Following this is Itty Abraham’s “From the Commission to the Mission Model: Technology Czars and the Indian Middle Class,” a foray into STS. The author assesses the records of five different “strategic industries” in India in different periods: “atomic energy, space, electronics, biotechnology and telecommunications.” He concludes that, despite the “persistence” of narratives that attribute “technological success” in areas such as these to the “extraordinary efforts of a single individual, a technology ‘czar,’” the reality is much more complex. In fact, “no single factor” can be used to explain how well or badly a given industry has fared.

In the next article, “Before 1962: The Case for 1950s China-India History,” historian Arunabh Ghosh makes the case for moving beyond diplomatic concerns, narrowly defined, when thinking about the connections and interactions between Asia's two most populous countries during the first part of the Cold War. He does this in a wide-ranging essay that touches upon everything from a 1955 “Indian film week” for which “two million tickets were sold across twenty major Chinese cities” and a parallel “Chinese film festival held in India” during that same year; to exchanges of and competitions between sports teams from the two countries; to an Indian demographer's investigation into contraceptive use in Mao's China. While admitting that he is only showing readers “scratches on a vast surface,” Ghosh demonstrates the value of moving beyond an approach to the two countries during this period that too often “remains mired in concerns related to border demarcations and the war of 1962.”
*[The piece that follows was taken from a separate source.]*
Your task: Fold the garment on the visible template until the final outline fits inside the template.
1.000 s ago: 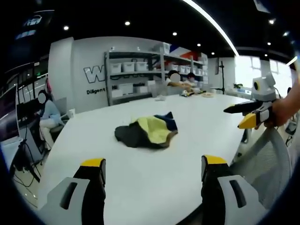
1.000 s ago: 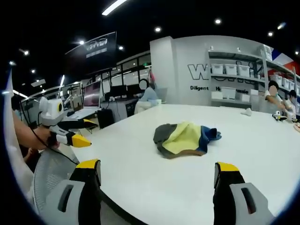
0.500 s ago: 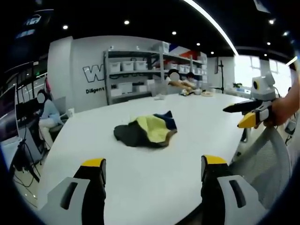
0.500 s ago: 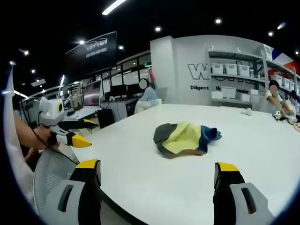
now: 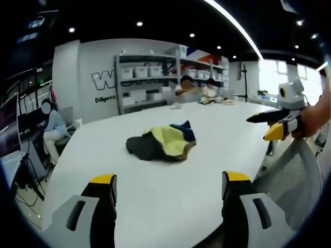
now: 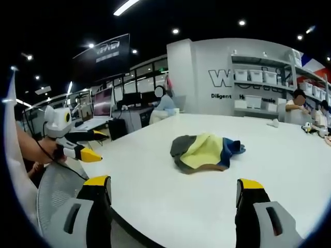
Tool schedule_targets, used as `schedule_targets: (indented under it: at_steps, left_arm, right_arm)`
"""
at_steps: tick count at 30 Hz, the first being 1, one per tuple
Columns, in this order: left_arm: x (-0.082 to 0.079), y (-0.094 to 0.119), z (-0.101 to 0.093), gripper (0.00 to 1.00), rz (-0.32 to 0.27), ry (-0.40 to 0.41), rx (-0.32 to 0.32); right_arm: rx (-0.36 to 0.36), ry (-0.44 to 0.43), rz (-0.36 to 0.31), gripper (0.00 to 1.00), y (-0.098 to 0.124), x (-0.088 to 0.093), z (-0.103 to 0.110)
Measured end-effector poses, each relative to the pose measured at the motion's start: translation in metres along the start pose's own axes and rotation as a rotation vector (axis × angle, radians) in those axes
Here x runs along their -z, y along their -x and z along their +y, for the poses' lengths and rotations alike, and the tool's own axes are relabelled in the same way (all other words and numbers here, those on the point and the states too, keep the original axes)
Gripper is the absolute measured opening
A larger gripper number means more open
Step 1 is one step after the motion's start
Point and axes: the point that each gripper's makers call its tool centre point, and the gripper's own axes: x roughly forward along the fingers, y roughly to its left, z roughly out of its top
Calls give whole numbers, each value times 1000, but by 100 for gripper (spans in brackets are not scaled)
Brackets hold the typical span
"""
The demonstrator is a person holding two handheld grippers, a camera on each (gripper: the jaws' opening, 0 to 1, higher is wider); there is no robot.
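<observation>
Nothing has changed over the last second. Left gripper (image 5: pixel 164 186) jaws spread wide, empty, held back at the table (image 5: pixel 155 201) edge. Garment (image 5: pixel 161 144) bunched mid-table, untouched; no template visible. Right gripper (image 6: pixel 174 192) likewise spread, empty. Folding not yet begun.

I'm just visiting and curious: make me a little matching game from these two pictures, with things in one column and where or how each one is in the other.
Things:
1. garment
2. left gripper
3. storage bins
4. mesh chair

Places or states:
A. on the grey shelves by the far wall
B. at the table's near edge
C. crumpled in a heap on the table
D. open, holding nothing

Pairs: 1-C, 2-D, 3-A, 4-B
</observation>
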Motion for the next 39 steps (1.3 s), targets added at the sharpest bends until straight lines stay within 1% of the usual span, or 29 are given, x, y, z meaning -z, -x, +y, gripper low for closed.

The issue closes with two articles that deal with very different aspects of contemporary South Korea. The first is literary scholar Suk Koo Rhee’s “Uncanny Hybridity and Nostalgia Politics in The Yellow Sea,” which looks at the representation of Chinese migrants to South Korea who are of Korean ethnicity. Through a close reading of a single film, The Yellow Sea, the author crafts an argument about the various ways that the “uncanny” qualities of these particular migrants are handled in works of popular culture. Following this comes anthropologist Jesook Song’s “Gendered Care Work as ‘Free Labor’ in State Employment: School Social Workers in the Education Welfare (Investment) Priority Project in South Korea.” Based on interviews and drawing on feminist work focusing on other parts of the world, this article explores topics such as “recent unionization efforts by school social workers” and the way that the gendering of certain kinds of labor can contribute to patterns of exploitation.